It also offers the “kindclass” SDecide, which provides decision functions for the (a :~:) predicate:

class SDecide k where
    (%~) :: Sing (a :: k)
         -> Sing (b :: k)
         -> Decision (a :~: b)

For example, Bool is an instance of SDecide, so we have a function:

(STrue %~) :: Sing b -> Decision ('True :~: b)

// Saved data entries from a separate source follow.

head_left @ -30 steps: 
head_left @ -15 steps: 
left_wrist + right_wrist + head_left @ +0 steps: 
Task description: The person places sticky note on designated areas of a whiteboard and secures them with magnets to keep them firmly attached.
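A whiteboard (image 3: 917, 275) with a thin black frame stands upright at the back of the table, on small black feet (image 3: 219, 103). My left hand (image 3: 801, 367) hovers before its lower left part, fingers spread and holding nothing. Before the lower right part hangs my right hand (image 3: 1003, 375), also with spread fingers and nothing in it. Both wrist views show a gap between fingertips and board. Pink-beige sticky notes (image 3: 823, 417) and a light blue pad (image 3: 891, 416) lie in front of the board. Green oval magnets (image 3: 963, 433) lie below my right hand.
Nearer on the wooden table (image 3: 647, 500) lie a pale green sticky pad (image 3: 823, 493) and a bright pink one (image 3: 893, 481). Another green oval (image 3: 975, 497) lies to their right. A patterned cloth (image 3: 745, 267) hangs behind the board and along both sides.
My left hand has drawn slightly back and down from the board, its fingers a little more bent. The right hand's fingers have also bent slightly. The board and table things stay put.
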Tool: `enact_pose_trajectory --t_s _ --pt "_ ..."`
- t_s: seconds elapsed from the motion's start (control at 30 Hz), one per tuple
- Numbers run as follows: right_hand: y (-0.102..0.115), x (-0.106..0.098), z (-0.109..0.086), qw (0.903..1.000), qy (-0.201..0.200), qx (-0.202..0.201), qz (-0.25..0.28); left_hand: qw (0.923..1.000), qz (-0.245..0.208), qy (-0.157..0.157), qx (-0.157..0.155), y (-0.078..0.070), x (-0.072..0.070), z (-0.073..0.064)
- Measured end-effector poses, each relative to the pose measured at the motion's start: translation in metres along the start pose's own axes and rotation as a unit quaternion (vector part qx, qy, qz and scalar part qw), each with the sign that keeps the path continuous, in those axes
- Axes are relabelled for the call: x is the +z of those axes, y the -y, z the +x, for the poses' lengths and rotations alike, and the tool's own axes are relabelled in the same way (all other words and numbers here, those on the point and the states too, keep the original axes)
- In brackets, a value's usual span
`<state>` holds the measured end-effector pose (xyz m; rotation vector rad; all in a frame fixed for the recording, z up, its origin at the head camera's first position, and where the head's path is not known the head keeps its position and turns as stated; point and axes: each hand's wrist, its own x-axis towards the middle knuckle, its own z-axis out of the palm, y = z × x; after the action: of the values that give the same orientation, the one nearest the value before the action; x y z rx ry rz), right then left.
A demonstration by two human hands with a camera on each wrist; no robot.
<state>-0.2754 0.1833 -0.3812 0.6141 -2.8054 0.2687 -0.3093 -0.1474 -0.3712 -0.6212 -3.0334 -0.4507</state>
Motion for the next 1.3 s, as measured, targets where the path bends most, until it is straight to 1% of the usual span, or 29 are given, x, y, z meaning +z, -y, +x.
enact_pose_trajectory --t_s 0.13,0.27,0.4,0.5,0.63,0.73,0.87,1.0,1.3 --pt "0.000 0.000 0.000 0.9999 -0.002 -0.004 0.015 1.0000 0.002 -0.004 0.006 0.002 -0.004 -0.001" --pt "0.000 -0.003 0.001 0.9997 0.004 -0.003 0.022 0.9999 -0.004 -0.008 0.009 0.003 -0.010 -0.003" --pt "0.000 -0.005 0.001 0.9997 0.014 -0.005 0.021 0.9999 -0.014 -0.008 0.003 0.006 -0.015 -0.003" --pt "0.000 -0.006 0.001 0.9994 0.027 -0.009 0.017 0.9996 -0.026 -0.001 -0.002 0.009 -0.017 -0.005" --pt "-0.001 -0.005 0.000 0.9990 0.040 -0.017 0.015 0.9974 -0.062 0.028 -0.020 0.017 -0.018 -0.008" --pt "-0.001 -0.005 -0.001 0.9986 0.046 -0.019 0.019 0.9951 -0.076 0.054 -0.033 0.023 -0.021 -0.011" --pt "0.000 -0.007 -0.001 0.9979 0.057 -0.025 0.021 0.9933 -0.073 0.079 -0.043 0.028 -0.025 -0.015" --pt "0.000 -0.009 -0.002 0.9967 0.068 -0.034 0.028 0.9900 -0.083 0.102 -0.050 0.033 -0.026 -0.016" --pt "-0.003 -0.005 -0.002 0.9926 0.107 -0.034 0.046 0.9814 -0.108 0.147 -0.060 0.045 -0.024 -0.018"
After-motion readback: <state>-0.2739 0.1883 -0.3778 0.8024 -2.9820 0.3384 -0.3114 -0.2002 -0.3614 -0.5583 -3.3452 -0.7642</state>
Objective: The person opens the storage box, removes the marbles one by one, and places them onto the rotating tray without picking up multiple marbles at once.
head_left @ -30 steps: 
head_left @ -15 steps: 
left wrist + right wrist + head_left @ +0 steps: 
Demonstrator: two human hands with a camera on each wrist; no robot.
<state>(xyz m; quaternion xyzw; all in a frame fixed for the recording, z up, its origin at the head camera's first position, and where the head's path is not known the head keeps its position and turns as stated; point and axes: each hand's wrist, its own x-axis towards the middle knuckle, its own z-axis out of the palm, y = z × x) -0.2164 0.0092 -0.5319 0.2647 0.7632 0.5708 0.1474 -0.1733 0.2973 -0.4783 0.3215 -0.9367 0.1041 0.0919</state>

which is a decision function to check if b is equal to 'True. You can sort of imagine SDecide as a type-level Eq typeclass, but for “type equality”.

Type Level Functions

We’re now going to look at a different method useful for restricting how we can call functions. Something we can do is define a type that expresses knockable-or-not-knockable, as a value:5

$(singletons [d|
  data Pass = Obstruct | Allow

And we can write a type-level function (implemented as type family) from DoorState to a Pass:

type family StatePass (s :: DoorState) :: Pass where
    StatePass 'Opened = 'Allow
    StatePass 'Closed = 'Obstruct
    StatePass 'Locked = 'Obstruct

We’ve briefly touched on type families before (in talking about SingKind), but, as a quick review: type families act a bit like type-level functions. They take types as input arguments and return types in return.

We can inspect how type families are applied by using the :kind! command in ghci:

ghci> :kind! StatePass 'Opened
ghci> :kind! StatePass 'Closed

(Note that :kind! is different from :kind: :kind is the ghci command to report the kind of a type expression, and :kind! is the ghci command to evaluate type families in type expressions.)

Like type synonyms, type families can’t be partially applied (“unsaturated”). They only ever make sense in “fully applied” (or “saturated”) form, with all arguments given syntactically.

Armed with this type family, we can write a new version of knock:

-- source:

knockP :: (StatePass s ~ 'Obstruct) => Door s -> IO ()
knockP d = putStrLn $ "Knock knock on " ++ doorMaterial d ++ " door!"

a ~ b is a constraint for type equality. This constraint means that calling knock requires that StatePass s is equal to (or unifies with) 'Obstruct. So, if we attempt to call knock with a 'Locked door, then because StatePass 'Locked is 'Obstruct, the constraint is satisfied and everyone is happy. If we attempt to call knock with an 'Opened door, StatePass 'Opened is 'Allow, so the constraint is not satisfied and everyone is sad.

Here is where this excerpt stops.